- Born: December 13, 1809 Churchtown, Pennsylvania
- Died: October 14, 1855 (aged 45) Natchez, Mississippi
- Resting place: Elgin, Natchez, Mississippi
- Occupations: Planter; medical doctor; horticulturalist;
- Spouse: Annis Dunbar Jenkins
- Children: 4
- Parent(s): Robert Jenkins Catherine (Carmichael) Jenkins

= John Carmichael Jenkins =

American physician

John Carmichael Jenkins (1809–1855) was an American plantation owner, medical doctor and horticulturalist in the Antebellum South.

==Biography==

===Early life===
Jenkins was born on December 13, 1809, at the Windsor Forge Mansion in Churchtown, Pennsylvania. His parents were Robert Jenkins (1769–1848), a Congressman from Pennsylvania, and Catherine Carmichael (1774–1853). He had one brother, David Jenkins (1800–1850), and six sisters, Elizabeth Jenkins (1803–1870), Mary Jenkins (1805–1859), Martha Jenkins (1805–1890), Phoebe Ann Jenkins (1807–1872), Catharine Jenkins (1812–1886), and Sarah Jenkins (1817-unknown).

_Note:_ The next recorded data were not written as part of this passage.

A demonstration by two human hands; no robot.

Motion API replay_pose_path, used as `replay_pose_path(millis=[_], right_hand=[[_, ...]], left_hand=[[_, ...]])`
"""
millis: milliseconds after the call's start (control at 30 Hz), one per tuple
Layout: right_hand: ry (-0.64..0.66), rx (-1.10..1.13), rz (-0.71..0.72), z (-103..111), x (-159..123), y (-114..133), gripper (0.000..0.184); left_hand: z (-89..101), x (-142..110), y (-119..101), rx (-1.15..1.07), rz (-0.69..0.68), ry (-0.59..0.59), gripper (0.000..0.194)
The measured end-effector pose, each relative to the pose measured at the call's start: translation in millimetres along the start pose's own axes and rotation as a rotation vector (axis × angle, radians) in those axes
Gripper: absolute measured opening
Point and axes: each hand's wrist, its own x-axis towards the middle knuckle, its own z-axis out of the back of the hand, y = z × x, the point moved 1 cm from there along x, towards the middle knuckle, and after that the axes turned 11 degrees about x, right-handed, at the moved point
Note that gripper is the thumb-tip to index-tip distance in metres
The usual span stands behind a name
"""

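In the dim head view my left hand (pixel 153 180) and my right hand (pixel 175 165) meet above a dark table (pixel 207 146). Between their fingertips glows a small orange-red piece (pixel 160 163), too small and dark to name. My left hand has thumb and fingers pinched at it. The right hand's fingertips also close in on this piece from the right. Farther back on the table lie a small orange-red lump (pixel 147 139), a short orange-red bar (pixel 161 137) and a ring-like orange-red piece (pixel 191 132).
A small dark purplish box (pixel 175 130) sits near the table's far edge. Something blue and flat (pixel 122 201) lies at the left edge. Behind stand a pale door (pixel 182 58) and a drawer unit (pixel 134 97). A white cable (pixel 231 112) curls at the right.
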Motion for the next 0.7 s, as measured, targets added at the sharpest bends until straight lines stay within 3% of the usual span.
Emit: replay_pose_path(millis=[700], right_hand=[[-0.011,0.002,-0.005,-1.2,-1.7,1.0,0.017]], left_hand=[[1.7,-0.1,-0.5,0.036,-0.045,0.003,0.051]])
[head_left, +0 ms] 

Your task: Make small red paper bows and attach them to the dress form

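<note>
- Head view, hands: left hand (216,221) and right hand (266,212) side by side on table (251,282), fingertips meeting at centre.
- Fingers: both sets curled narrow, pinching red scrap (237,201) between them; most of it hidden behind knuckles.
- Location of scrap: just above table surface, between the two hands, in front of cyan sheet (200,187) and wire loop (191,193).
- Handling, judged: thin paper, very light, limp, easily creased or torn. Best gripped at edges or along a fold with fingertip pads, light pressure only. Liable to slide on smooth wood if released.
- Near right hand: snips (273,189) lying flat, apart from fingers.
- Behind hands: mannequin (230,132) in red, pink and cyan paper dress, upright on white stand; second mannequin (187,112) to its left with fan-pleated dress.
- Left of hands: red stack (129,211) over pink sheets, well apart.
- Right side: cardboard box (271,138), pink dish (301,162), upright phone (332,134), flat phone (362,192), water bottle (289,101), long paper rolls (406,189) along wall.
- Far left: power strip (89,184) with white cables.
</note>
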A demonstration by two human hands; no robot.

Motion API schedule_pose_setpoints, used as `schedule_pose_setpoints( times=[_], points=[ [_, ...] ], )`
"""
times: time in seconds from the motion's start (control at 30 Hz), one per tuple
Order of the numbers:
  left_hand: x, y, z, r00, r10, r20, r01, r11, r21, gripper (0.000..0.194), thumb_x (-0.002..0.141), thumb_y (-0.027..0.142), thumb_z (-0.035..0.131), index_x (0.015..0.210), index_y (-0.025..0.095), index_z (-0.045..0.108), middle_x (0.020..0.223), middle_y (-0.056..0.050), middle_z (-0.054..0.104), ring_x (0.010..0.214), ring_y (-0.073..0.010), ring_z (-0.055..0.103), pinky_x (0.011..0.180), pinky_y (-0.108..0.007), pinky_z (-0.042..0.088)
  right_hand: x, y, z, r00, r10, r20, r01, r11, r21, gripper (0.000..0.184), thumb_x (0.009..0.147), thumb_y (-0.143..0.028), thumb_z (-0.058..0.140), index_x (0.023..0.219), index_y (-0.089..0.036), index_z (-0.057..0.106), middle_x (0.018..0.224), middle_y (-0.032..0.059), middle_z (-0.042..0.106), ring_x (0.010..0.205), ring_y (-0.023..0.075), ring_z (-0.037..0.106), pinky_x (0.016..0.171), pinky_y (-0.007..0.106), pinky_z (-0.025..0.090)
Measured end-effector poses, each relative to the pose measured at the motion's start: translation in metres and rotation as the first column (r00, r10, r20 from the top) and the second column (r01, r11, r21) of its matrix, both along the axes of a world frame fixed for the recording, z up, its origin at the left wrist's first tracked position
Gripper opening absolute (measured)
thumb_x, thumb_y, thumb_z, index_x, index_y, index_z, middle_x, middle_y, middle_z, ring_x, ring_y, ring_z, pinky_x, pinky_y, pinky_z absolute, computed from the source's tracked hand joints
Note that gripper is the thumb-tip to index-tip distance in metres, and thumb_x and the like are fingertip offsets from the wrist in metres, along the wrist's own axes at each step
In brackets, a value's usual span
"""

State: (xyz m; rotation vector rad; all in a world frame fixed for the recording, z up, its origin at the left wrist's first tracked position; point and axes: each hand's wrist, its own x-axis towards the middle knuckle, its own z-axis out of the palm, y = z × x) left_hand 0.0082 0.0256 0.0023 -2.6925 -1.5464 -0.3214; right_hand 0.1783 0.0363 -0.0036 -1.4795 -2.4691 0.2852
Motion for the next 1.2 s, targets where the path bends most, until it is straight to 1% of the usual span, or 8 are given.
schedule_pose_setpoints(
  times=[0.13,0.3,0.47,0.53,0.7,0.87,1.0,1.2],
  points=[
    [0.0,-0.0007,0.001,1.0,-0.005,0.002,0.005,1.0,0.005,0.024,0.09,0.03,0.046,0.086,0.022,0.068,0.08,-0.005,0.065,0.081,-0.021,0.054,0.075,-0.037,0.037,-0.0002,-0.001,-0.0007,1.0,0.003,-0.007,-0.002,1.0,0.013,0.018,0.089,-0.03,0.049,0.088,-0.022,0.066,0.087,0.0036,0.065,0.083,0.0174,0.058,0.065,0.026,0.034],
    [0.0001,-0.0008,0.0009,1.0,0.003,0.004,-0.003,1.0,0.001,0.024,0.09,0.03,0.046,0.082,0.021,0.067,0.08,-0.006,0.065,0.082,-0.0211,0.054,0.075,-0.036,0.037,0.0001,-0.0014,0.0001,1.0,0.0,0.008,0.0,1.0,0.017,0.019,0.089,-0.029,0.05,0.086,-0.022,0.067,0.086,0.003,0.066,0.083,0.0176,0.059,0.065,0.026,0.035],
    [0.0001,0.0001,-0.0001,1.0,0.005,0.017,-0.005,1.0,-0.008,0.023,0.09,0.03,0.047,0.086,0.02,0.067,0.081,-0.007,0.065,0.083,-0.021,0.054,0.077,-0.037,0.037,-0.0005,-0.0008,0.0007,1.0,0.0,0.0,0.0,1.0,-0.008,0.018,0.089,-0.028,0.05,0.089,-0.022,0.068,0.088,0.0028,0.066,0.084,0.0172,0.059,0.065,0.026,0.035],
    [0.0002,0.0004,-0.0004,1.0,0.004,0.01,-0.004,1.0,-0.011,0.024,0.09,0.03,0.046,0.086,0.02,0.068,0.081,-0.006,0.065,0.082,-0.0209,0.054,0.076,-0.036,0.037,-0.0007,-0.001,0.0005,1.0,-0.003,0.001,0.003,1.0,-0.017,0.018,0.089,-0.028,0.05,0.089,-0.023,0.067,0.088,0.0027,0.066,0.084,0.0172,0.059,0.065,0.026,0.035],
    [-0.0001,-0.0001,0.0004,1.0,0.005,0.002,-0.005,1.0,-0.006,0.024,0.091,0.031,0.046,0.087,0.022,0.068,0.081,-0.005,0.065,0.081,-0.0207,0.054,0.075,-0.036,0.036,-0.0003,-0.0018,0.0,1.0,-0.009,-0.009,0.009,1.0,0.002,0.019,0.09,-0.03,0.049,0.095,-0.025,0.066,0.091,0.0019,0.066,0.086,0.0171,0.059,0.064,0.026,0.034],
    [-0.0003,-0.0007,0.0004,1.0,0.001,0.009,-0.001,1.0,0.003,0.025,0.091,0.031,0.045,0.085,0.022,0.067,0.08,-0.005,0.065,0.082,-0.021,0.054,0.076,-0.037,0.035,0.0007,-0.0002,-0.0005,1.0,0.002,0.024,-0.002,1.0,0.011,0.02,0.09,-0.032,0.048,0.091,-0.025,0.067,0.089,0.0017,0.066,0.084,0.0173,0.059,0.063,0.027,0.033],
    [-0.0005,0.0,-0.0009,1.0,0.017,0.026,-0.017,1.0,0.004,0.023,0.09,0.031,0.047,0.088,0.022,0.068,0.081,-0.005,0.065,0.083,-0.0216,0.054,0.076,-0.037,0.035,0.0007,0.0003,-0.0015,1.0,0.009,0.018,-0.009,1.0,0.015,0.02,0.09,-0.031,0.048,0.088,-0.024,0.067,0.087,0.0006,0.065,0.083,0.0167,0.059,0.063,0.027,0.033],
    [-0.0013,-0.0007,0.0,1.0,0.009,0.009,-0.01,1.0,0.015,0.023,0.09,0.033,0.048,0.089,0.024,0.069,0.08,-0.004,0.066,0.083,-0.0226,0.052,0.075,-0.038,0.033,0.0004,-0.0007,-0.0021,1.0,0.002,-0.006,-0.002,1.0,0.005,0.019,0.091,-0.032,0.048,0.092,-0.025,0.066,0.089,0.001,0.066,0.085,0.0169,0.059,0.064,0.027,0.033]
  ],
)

He graduated from Dickinson College in Carlisle, Pennsylvania, and received a Doctorate in Medicine from the Medical School at the University of Pennsylvania in Philadelphia in 1833.

===Career===
He moved to the Wilkinson County, Mississippi, to take over the medical practise of his uncle, John Flavel Carmichael (unknown-1837), a medical doctor and plantation owner who had become blind.

He owned several plantations in the Natchez District, some of which he inherited, some of which he purchased and developed. For example, he owned the Cold Spring Plantation in Pinckneyville, Mississippi. Additionally, he owned several other plantations like the Stock Farm Plantation near Nesbit, Mississippi, in DeSoto County, Mississippi, the Tarbert Plantation in Wilkinson County, Mississippi, and another plantation in West Feliciana Parish, Louisiana.

A horticulturalist, he would use his Natchez residence, Elgin, as a plant nursery for different varieties of fruit trees and cotton he would later use on other plantations. He also produced hybrid species of orchids. Additionally, he was a wine connoisseur and collector of wine vintages. He was a member of the Academy of Natural Sciences, the Historical Society of Pennsylvania and the American Pomological Society. He kept a diary from 1841 to 1855.

He was a proponent of slavery, both as an economic necessity and a constitutional right.

===Personal life===
In 1839, he married Annis (Field Dunbar) Jenkins (1820–1855), the daughter of Dr. William Dunbar (1793–1847) and granddaughter of Sir William Dunbar (1750–1810), of the Forest Plantation near Natchez, Mississippi. They resided at Elgin in Natchez. They had four children:
- Alice Dunbar Jenkins (1841–1929).
- Mary Dunbar Jenkins (1843–1927).
- Captain John Flavel Jenkins (1846–1927). He served in the Confederate States Army and married Helen Louisa Winchester (1849–1917) of The Elms in Natchez.
- Major William Dunbar Jenkins (1849–1914).

===Death===
He died of yellow fever on October 14, 1855, in Natchez.